Henry was twenty-eight when Shuffletown was recorded, young but not fresh-faced, and he was never much interested in projecting youth. An old soul, drawn more to rigor than vigor. Shuffletown has just one up-tempo song and only two that might readily tap toes. That stems in part from the drummerless format, but a paucity of higher metronome markings and a degree of rhythmic monotony drag down some of his other albums, including a few with a full band.

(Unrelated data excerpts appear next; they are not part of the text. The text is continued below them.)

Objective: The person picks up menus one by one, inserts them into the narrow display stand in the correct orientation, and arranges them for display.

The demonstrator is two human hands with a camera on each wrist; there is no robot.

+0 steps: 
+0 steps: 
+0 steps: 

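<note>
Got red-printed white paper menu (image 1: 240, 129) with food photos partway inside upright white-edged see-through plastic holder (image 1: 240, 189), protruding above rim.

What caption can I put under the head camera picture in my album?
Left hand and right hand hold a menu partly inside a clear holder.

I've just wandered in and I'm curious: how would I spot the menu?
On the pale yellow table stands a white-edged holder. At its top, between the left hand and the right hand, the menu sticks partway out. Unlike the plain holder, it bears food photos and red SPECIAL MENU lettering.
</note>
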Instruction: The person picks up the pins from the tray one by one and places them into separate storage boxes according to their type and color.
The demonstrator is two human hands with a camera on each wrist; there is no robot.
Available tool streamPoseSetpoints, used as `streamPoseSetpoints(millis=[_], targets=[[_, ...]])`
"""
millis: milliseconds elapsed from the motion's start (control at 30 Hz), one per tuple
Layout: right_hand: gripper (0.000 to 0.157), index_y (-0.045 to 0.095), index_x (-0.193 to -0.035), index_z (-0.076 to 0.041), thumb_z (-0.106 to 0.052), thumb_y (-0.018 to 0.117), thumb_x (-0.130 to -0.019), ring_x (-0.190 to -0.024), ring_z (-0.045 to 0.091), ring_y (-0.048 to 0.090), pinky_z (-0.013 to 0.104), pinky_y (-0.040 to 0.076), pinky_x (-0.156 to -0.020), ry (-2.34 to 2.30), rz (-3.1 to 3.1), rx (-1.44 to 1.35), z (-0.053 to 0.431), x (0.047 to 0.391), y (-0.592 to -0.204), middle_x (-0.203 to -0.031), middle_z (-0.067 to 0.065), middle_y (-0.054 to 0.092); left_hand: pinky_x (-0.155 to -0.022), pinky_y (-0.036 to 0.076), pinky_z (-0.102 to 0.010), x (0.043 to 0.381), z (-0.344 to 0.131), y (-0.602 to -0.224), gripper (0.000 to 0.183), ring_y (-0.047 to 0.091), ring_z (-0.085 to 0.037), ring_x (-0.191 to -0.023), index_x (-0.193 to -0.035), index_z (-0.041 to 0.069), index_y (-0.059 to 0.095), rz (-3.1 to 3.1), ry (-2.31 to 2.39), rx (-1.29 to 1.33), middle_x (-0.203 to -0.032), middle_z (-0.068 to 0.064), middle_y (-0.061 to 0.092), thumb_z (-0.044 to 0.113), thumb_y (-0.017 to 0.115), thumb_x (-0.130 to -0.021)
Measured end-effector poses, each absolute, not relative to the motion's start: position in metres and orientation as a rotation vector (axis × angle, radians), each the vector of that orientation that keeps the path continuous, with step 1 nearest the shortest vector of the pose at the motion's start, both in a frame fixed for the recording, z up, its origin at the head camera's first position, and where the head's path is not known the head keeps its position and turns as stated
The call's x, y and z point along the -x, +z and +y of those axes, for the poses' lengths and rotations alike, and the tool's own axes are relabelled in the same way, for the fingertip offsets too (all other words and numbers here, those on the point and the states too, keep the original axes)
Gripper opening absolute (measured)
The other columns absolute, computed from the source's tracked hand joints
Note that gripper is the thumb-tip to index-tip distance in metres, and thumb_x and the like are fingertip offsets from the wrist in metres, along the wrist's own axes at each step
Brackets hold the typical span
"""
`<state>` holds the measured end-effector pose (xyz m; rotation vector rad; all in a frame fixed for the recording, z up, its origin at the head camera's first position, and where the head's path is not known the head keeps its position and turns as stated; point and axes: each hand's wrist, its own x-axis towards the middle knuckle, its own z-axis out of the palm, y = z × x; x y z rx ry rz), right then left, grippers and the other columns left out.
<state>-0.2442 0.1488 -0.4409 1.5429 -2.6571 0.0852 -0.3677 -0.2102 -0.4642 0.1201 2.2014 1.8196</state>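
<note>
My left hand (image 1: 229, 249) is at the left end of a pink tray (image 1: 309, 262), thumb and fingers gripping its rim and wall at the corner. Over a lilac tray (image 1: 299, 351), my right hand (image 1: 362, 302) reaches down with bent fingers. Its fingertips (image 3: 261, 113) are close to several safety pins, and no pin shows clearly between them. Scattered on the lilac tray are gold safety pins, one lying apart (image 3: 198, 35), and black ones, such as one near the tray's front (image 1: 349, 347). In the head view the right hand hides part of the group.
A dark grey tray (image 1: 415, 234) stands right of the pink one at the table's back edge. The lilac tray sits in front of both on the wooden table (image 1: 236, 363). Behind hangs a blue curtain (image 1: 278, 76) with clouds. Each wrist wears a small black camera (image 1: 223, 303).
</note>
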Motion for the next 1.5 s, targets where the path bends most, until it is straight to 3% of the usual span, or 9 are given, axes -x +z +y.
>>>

With its country inflections, provincial narratives, and record-collector influences, Shuffletown was a more gentrified cousin of Uncle Tupelo and other scrappy country-rock bands around which a subculture would form and be given various irritating names. In the early to midnineties, Henry shared a backlot with this camp, as documented on 1992’s Short Man’s Room and ’93’s higher fidelity Kindness of the World. The earlier album was recorded in a humble Minneapolis setting with backing from the Jayhawks augmented by Dave Boquist, Dan Murphy, and Mike Russell. It’s the only Joe Henry record that sounds like a bar, Henry’s vocals competing overmuch on rockier numbers with Gary Louris’s (burning) guitar and Ken Callahan’s snare. The Jayhawks are distinctive—Louris’s tone and fingers, the tenor harmonies—and Henry can seem like a guest on his own record. He’s more dominant on Kindness. This period produced some key Henry songs—the first album’s title track is one—but Henry reached full bloom by chasing a more hybridic Americana with patchwork studio bands.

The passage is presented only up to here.